Action item -> Looking at the listing below, retype exactly the lines starting at the one containing "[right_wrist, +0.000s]" and ending at the one containing "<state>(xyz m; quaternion", both included, and nothing else.
__________________________________________________
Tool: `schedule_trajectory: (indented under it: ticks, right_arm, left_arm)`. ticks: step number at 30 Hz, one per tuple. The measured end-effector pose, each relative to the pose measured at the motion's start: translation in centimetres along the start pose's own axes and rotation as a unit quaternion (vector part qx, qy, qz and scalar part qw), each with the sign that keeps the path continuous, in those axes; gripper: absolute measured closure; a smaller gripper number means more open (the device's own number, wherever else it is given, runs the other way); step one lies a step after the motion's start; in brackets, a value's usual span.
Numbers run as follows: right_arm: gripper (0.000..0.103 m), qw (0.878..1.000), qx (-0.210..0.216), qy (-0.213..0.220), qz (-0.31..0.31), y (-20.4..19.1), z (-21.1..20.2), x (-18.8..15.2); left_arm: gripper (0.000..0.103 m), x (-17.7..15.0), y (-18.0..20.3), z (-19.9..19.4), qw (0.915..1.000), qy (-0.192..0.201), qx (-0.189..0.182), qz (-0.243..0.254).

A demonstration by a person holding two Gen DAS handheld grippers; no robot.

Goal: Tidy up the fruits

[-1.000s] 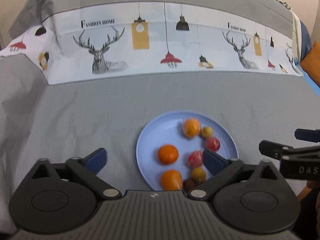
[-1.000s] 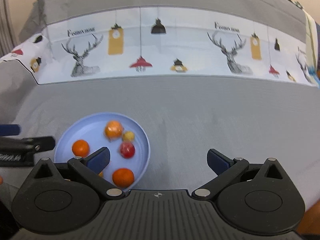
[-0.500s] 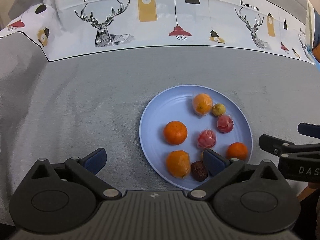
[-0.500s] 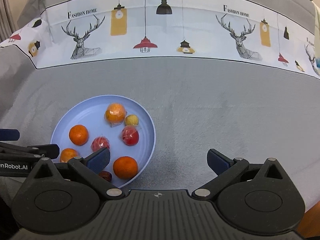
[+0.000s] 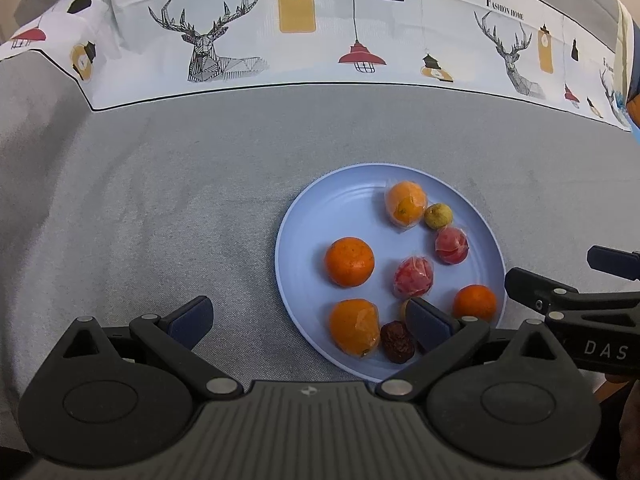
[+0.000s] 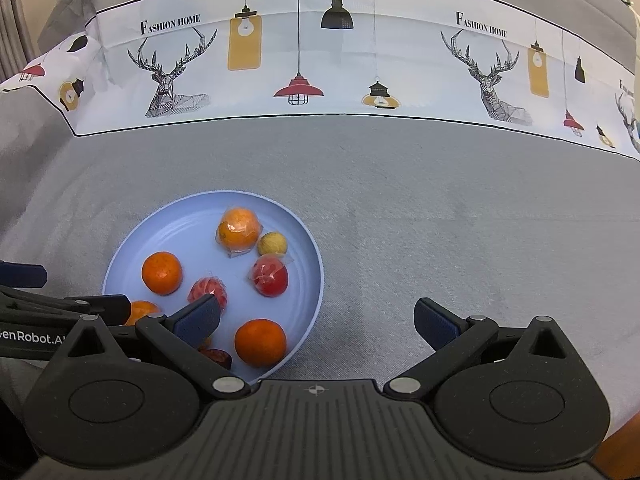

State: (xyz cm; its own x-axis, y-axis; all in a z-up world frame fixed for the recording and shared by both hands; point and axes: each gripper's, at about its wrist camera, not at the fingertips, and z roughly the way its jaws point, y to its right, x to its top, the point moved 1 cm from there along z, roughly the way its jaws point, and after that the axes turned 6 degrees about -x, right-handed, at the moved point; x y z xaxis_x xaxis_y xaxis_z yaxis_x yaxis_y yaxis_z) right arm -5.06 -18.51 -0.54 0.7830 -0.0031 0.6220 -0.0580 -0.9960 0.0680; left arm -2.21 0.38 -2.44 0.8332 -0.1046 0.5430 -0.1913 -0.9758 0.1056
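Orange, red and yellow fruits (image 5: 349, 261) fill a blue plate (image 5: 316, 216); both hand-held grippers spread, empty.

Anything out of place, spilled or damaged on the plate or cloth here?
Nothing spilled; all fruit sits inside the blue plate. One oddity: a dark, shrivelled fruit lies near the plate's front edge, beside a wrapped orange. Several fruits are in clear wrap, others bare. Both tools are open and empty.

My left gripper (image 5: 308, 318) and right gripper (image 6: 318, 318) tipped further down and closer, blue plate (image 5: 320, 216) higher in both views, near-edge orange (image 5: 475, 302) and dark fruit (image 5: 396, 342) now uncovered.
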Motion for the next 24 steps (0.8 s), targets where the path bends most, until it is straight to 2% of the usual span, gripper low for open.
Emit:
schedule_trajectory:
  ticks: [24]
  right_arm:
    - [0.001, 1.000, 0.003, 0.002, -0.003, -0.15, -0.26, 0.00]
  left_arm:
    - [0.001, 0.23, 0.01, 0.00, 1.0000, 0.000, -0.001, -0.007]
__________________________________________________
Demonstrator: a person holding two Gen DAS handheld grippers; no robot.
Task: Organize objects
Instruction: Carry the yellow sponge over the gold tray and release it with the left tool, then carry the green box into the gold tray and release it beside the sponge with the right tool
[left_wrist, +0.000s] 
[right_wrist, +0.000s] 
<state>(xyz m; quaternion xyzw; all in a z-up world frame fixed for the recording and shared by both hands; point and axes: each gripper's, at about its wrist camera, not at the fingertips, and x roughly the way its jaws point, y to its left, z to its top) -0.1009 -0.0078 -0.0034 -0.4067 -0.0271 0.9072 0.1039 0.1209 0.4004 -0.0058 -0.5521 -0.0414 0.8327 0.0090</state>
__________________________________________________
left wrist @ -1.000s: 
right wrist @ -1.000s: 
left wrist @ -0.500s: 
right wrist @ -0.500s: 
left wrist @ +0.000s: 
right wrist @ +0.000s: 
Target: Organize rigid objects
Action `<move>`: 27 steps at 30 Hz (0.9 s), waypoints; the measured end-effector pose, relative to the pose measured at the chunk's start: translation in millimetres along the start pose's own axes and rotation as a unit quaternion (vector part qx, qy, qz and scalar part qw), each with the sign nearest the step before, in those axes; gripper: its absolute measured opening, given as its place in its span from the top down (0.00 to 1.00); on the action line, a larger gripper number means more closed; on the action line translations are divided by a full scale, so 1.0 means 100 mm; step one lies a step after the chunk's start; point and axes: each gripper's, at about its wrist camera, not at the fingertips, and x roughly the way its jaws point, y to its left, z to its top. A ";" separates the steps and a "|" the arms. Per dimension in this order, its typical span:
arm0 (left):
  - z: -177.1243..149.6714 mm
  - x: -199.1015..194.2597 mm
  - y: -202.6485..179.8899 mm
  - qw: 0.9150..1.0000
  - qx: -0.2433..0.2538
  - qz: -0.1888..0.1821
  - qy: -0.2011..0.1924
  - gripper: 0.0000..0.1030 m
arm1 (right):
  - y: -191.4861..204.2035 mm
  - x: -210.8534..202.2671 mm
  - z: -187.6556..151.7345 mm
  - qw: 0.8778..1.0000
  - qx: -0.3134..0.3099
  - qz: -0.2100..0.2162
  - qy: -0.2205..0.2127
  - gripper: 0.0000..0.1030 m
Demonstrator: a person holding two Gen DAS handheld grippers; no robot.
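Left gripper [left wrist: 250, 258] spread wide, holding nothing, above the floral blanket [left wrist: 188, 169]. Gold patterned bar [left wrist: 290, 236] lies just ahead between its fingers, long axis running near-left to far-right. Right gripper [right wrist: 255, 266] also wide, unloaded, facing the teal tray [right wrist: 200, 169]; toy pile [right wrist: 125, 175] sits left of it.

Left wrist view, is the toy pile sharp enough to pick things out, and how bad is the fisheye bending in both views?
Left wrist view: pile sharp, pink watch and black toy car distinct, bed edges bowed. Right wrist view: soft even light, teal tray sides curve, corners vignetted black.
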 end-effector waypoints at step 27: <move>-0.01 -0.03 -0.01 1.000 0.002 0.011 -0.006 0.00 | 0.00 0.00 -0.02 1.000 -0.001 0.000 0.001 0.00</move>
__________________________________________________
Result of the exercise ->
[right_wrist, +0.000s] 
<state>(xyz m; quaternion xyzw; all in a z-up world frame fixed for the recording and shared by both hands; point and axes: each gripper's, at about its wrist camera, not at the fingertips, and x roughly the way its jaws point, y to its left, z to its top) -0.1009 -0.0078 -0.0034 -0.4067 -0.0271 0.9072 0.1039 0.1209 0.4004 -0.0058 -0.5521 -0.0414 0.8327 0.0090</state>

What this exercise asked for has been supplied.